Carbon dioxide is not a pollutant, and the actions of one state will not deter the rest of the United States and the world from chosing recovery and development over its opposite. Professor Michaels’s analysis is a breath of fresh air in a very politicized debate, one that has been misinformed by CARB’s computer model that cannot even give an accurate picture of today’s economy.

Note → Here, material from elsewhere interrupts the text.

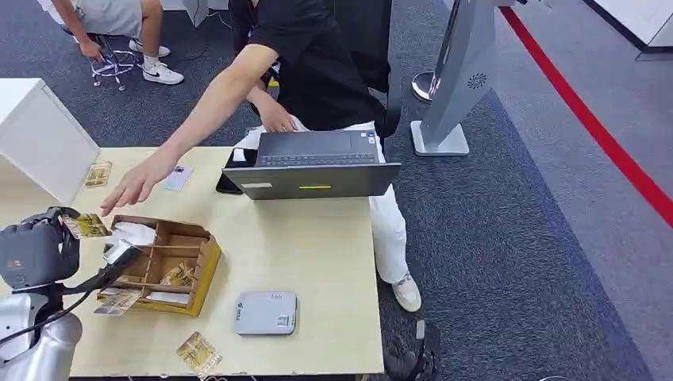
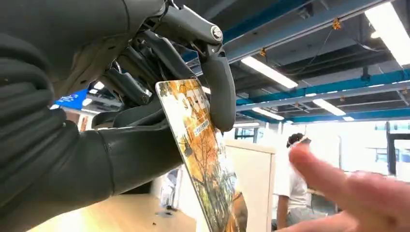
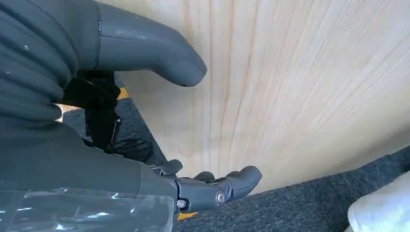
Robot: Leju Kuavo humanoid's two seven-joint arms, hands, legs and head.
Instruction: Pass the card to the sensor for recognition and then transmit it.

This is where it’s all about
http://www.youtube.com/watch?v=kHyMYEzRyf8&feature=player_embedded
Firstly, to say California’s emissions are actually a smaller percentage of global emissions because global emissions are rising is specious. Secondly, no one pays the true cost of gasoline because the cost of global warming isn’t borne by the consumer–it’s borne by no one at this point. The oil companies get the profit but don’t plow that back into CO2 reduction programs. Which means, as far as “…Californians do not know best what works for their own lives…” is concerned, Californian’s cannot make an informed decision because they don’t know the true cost. If they knew that every dollar spent on gas actually had a, say, additional fifty cent cost in reduced agricultural production or reduced fishing productivity because of sea current changes caused by global warming, they might not buy that SUV or Camaro. But they don’t, so they can’t. Yeah, CARB blew some, but not all, of the research, but that doesn’t change the fact that global warming is real, needs to be dealt with, and it’s way past time for someone, somewhere, to deal with it.